Cell scaffolds are being widely developed elsewhere using extracellular matrix extracted from animals, then synthesized with biodegradable polymers for constructing a scaffold with chondrocytes. A hyaluronan-based scaffold would also improve maintenance of chondrocyte phenotypes.32 In Japan, atelocollagen gel (acid-soluble, pepsin-digested collagen) has been widely used for three-dimensional cell culture. Proof of concept of this improved ACI using the atelocollagen gel scaffold revealed that the histologic quality of regenerative tissue was significantly higher than using classic ACI, and higher than the periosteum flap and no treatment control in rabbits.3336 Moreover, human articular chondrocytes in the gel efficiently promoted the production of cartilage-specific matrices and avoided an increase of predominantly collagen type I in vitro.34 A leading clinical study of the improved ACI using this gel construct was conducted by Ochi et al.37 They reported that the clinical outcome by Lysholm score was significantly improved at 2 years after implantation (P<0.001). Most recently, the improved ACI showed a good Lysholm score at a mean 8 years (range 5.0–11.3 years), and a significant correlation between arthroscopic ICRS grade at 2 years and final Lysholm scores (P<0.01). Histologically, hyaline-like cartilage was seen (ICRS-2 histologic scale 70.4±20.8, n=40), although a normal layered structure was not seen at 1 year after implantation.

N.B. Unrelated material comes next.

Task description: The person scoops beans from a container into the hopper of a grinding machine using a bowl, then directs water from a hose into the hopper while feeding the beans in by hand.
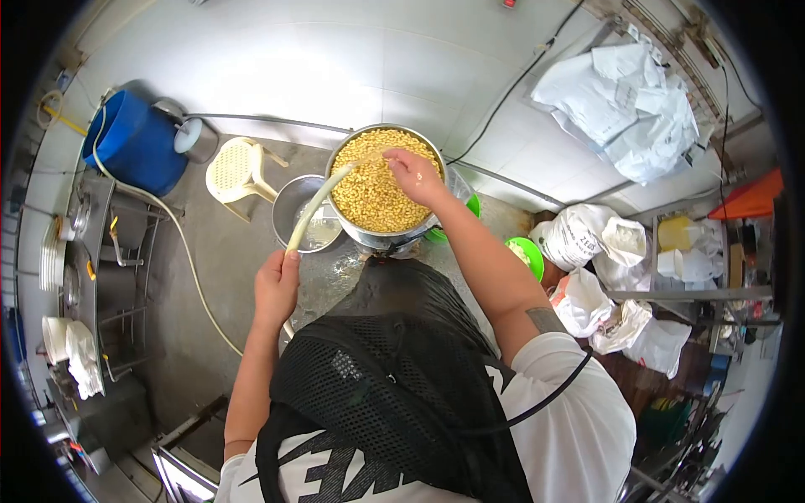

In addition, other improvements have been made for manufacturing improved ACI. Tohyama et al changed the serum source from patient serum 15% to fetal bovine serum (FBS) 10%, as chondrocytes with 10% FBS proliferated six times faster than those with patient serum. They also changed the starting time of enzymatic chondrocyte isolation from 2 hours to 1 day after harvest (Table 1).30,38 Although the manufacturing processes were changed for practical reasons, clinical evaluations using those methods have not yet been completed. If the methods do not cause any significant changes, those culture protocols will be useful for consistent and convenient processes.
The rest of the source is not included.